JON FOSSE nasceu em 1959 na costa oeste da Noruega e é considerado um dos grandes autores de sua geração, com uma obra que inclui prosa, poesia, ensaios, contos, livros infantis e peças teatrais. Sua estreia literária se dá em 1981, com a publicação do conto "Han" em um jornal estudantil. Dois anos mais tarde, lança Raudt, svart, seu primeiro romance. Seus livros já foram traduzidos para mais de cinquenta idiomas. Em 2023, recebeu o prêmio Nobel de literatura ( Companhia das Letras).

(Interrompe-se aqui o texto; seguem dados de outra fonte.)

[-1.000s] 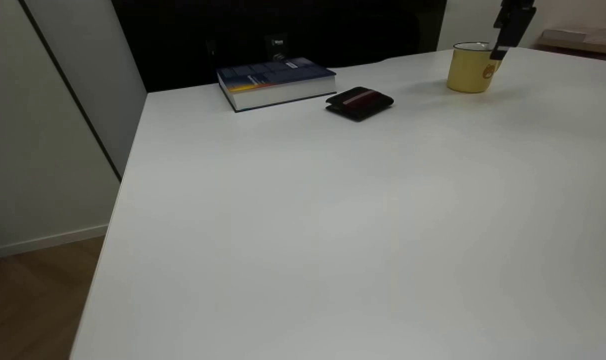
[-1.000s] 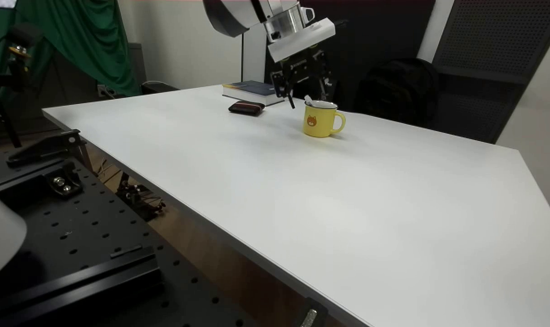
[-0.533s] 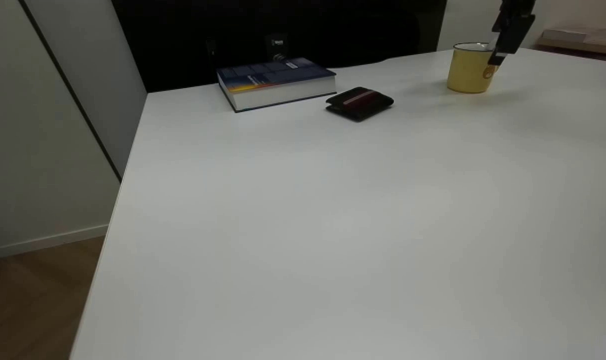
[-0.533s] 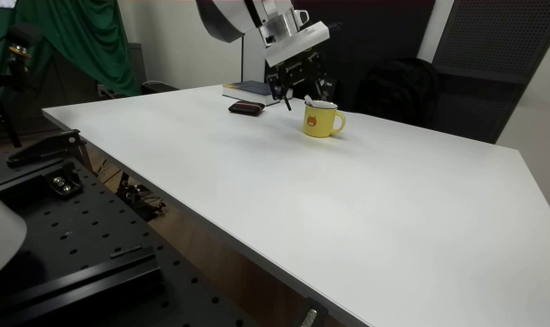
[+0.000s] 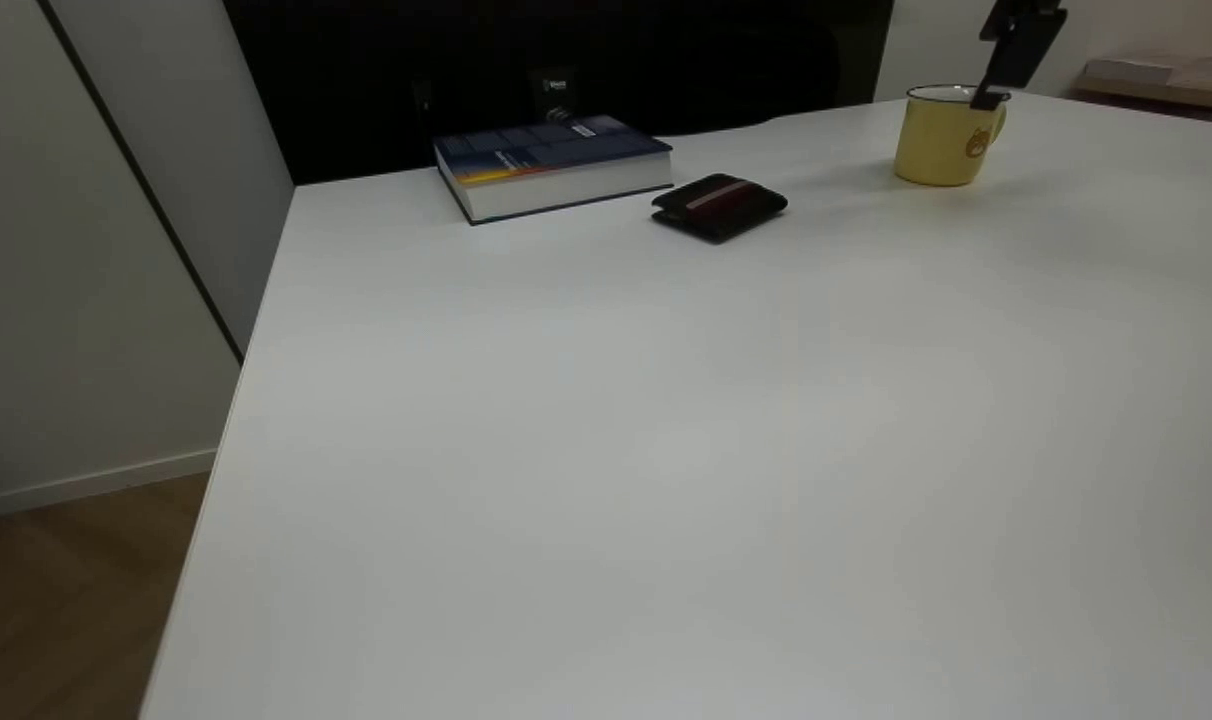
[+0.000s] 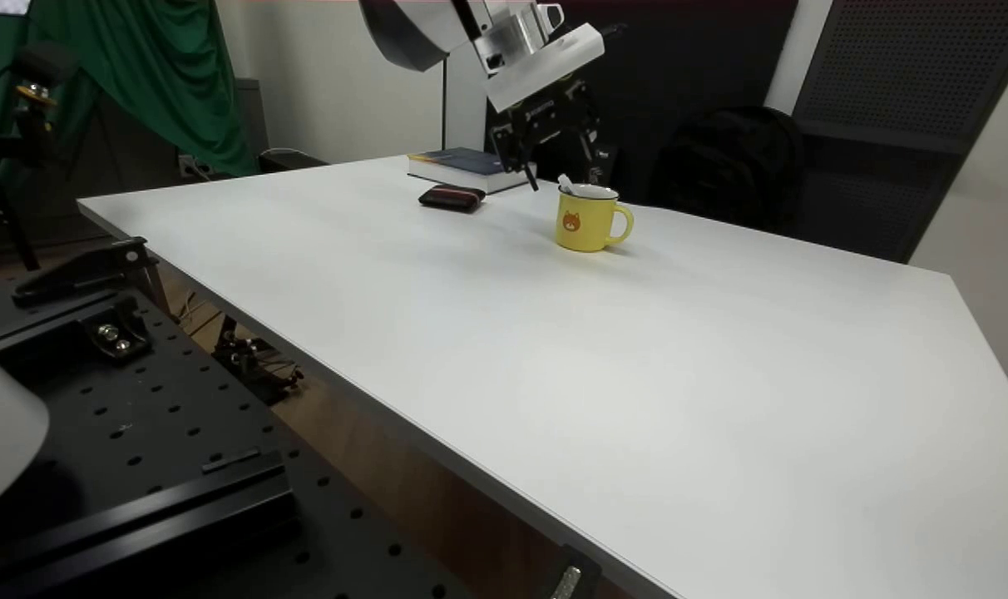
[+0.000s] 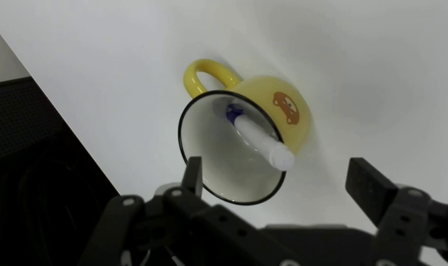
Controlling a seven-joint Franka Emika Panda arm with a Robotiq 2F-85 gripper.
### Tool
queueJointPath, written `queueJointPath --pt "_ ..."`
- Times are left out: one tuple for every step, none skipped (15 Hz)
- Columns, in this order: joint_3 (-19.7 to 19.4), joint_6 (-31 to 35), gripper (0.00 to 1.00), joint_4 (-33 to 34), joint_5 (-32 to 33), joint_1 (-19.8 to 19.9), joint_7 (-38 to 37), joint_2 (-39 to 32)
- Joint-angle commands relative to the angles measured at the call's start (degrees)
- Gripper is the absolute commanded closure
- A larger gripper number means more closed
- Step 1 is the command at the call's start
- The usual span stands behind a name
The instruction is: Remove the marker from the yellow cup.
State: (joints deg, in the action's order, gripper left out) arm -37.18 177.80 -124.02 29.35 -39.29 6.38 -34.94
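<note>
The yellow cup [image 6: 583,231] stands upright on the white table, also in an exterior view [image 5: 928,145] and the wrist view [image 7: 226,162]. The white marker [image 7: 259,136] leans inside it, dark blue cap end down, white end just past the black rim. The marker's white end also shows in an exterior view [image 6: 565,183]; elsewhere a finger hides it. My gripper [image 7: 277,177] is open and empty, tilted, above the cup. In the wrist view the marker's end appears between the fingers, touching neither. In an exterior view the gripper [image 6: 563,180] is around the marker's end, near rim height.
A dark wallet [image 6: 452,198] and a thick blue book [image 6: 468,169] lie on the table [image 6: 637,374] beside the cup, also in an exterior view as wallet [image 5: 719,207] and book [image 5: 556,165]. The table's far edge and a dark backpack [image 6: 728,166] are behind the cup.
My gripper dips slightly, then rises a little, and shifts slightly toward the book side in an exterior view. It stays open. Cup and marker have not moved.
</note>
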Motion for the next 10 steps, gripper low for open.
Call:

Na juventude era ateu e comunista, pois, acredita que naquele tempo o artista só tinha essa forma politica de existir no mundo. Na maturidade, após sérios problemas com álcool, se converteu ao catolicismo, frequentando inclusive comunidades quackers. Professor de escrita criativa, foi professor do proeminente escritor Karl Ove Knausgard.
Neste breve romance ambientado nos fiordes noruegueses, a narrativa se inicia em 2002, quando observamos Signe, na casa denomina "antiga casa" elucubrar sobre o desaparecimento de seu marido, Asle. Nesse devaneio, Signe vê a si mesma, no passado, olhando pela janela a espera de seu companheiro que saiu em um dia de clima adverso para navegar em seu pequeno barco nas proximidades de um fiorde. Seus pensamentos e memórias nos apresentam um pouco de sua vida com Asle e também nos conduzem a uma viagem por gerações que habitaram aquela mesma casa.
O romance nos permite transitar entre a mente de Signe e Asle e também dispõe de um narrador onisciente. A obra raramente inclui pontuação, desse modo os parágrafos se estendem por vezes em diversas páginas, ampliando a sensação de imersão na mente dos personagens.
Asle, nos é revelado, desapareceu naquela visita ao fiorde, em 1979.
A medida que o romance se desenvolve o leitor é levado através das mentes de Signe e Asle, pela qual é possível percorrer um viagem geracional que remonta os ancestrais de Asle, até sua trisavó, Ales, no ano de 1897, quando um menino, seu parente distante, também de nome nome Asle, desapareceu nas águas geladas do fiorde, aos sete anos de idade. Essa heterogeneidade temporal, somada ao efeito reflexo de duas pessoas de mesmo nome e mesma sina em uma família, causam um efeito hipnótico na trama, evocando a presença do passado no presente e ampliando a sensação de conexão entre o mundo dos mortos e o mundo do vivos.
Nesse tocante, é relevante mencionar que JON FOSSE teve como inspiração para o livro o seguinte soneto 18 de Shakespeare do qual se destaca : Enquanto o homem possa respirar ou os olhos possam ver, viva este canto dar-te a vida é o seu dever. Depreende-se, portanto, que enquanto houver memória, enquanto houve lembrança haverá existência.
Por fim, se destaca a construção experimental não somente pelo entrelaçamento de histórias em momentos históricos distintos, mas também pela escolha da linguagem original do romance, todo ele construído em nynorky ou neonoruegues um dos dois idiomas oficiais da Noruega, o que se presume conferiu naturalidade aos diálogos, especialmente entre o casal. A prosa de Fosse não se propõe a dar soluções ou catarses. Trata-se de um livro que transita entre os espelhamentos geracionais e as lembranças criando uma atmosférica quase onírica na qual os personagens podem não estar dividindo o mesmo tempo , mas dividem o mesmo espaço, especialmente o mar esse sim, é história.
Por fim, é possível ainda estabelecer uma conexão entre a obra de Fosse e o conto a Terceira Margem do Rio de Guimarães Rosa, assim como na obra de Fosse a aparente simplicidade da trama guarda um complexidade metafísica e existência que pode ter relação com o que exprime o conto de Rosa, no qual as margens do rio simbolizam a vida visível, terrena, cotidiana. A terceira margem seria aquela que não é vista, que sai do cotidiano, do lógico, é a transcendência diante do dado, do rotineiro. Portanto, o fiorde seria uma especie de paisagem, palco metafísico que guarda os segredos entre a vida e a morte.
Leitura desafiadora mas que revela surpresas!